▸ **REQUIREMENT**: The records follow. Filter them to the lines that hold "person".
[[ RECORDS SUPPLIED open ]]
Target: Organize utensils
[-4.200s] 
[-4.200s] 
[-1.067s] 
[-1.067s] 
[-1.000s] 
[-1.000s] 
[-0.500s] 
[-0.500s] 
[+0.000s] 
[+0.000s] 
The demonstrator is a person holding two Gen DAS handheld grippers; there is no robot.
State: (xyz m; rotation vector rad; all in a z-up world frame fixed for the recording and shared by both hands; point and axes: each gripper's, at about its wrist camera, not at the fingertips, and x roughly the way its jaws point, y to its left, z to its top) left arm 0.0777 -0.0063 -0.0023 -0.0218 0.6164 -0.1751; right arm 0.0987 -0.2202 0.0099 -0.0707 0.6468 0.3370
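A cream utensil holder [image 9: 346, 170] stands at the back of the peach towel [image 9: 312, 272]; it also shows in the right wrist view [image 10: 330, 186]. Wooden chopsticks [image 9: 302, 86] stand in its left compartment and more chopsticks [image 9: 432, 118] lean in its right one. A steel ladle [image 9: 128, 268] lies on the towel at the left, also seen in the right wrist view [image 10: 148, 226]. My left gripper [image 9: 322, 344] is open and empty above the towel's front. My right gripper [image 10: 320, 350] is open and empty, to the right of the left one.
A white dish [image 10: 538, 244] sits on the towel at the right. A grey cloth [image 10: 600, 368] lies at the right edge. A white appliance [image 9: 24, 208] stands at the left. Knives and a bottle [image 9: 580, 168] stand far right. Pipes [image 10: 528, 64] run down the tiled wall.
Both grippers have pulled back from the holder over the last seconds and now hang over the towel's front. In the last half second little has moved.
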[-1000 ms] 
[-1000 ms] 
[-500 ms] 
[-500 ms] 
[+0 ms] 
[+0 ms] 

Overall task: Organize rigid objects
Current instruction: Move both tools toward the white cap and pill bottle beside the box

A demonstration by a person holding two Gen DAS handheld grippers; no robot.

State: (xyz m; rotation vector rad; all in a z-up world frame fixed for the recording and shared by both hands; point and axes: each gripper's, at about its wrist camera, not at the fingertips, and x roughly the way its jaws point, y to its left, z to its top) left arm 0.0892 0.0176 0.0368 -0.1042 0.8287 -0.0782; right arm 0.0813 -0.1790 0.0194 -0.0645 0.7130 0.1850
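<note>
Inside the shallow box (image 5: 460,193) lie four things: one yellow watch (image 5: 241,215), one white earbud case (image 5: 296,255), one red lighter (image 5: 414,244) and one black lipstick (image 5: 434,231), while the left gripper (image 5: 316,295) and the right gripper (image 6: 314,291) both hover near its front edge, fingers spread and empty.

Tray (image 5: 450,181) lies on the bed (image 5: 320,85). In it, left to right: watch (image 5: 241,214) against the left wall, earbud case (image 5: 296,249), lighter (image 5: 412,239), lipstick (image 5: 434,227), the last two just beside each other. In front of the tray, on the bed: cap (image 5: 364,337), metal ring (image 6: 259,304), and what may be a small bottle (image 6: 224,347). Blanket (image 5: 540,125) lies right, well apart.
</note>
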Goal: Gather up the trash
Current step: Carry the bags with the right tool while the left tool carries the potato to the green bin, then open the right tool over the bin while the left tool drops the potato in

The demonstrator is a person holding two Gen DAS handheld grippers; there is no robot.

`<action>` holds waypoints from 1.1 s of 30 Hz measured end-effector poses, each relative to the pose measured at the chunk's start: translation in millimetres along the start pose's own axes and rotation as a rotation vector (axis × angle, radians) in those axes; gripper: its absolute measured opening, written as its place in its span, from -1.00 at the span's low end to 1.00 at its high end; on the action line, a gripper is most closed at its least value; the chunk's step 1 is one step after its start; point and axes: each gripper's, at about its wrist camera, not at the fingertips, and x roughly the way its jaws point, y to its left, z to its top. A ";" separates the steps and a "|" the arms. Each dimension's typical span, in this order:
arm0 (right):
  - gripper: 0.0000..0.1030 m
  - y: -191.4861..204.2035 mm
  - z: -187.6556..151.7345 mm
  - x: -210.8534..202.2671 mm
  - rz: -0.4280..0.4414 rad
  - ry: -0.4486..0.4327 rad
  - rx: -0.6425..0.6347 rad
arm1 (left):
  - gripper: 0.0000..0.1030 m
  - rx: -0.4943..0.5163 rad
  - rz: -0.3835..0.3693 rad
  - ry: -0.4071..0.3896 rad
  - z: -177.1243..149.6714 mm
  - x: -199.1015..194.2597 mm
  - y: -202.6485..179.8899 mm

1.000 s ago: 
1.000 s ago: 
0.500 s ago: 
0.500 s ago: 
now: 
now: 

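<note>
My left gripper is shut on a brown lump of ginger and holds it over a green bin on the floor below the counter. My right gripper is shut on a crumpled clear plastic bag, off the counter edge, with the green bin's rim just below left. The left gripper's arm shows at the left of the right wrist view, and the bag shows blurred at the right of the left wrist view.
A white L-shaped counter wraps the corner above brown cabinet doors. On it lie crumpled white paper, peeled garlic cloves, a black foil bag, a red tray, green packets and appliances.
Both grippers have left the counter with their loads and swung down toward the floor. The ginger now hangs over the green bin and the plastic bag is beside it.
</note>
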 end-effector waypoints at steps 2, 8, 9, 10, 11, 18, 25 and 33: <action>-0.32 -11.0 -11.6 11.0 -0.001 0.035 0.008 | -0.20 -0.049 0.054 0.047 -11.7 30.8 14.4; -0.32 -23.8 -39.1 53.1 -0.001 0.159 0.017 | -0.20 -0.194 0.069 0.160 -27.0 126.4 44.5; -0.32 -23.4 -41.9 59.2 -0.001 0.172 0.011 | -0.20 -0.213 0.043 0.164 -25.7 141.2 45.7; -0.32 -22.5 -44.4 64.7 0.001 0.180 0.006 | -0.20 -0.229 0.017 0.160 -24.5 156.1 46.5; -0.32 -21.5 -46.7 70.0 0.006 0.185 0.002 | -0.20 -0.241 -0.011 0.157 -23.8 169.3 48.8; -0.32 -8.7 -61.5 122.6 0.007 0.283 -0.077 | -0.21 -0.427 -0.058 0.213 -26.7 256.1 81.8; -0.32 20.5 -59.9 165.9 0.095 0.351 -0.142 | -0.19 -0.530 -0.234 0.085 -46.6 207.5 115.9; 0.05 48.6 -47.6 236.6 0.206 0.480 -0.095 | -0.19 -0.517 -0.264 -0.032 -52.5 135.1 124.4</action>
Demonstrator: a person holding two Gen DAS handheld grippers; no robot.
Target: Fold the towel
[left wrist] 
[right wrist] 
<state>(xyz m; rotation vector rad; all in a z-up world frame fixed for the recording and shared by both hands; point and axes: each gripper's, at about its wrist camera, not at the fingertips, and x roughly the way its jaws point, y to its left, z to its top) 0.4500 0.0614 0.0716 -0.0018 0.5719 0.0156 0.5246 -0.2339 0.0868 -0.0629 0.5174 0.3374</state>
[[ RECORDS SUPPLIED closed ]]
▸ **SOLUTION TO THE EXERCISE**:
The demonstrator is a person holding two Gen DAS handheld grippers; there is no robot.
A demonstration by a person holding two Gen DAS handheld grippers; no robot.
The demonstrator is a person holding two Gen DAS handheld grippers; there is no robot.
Demonstrator: a person holding two Gen DAS handheld grippers; no robot.

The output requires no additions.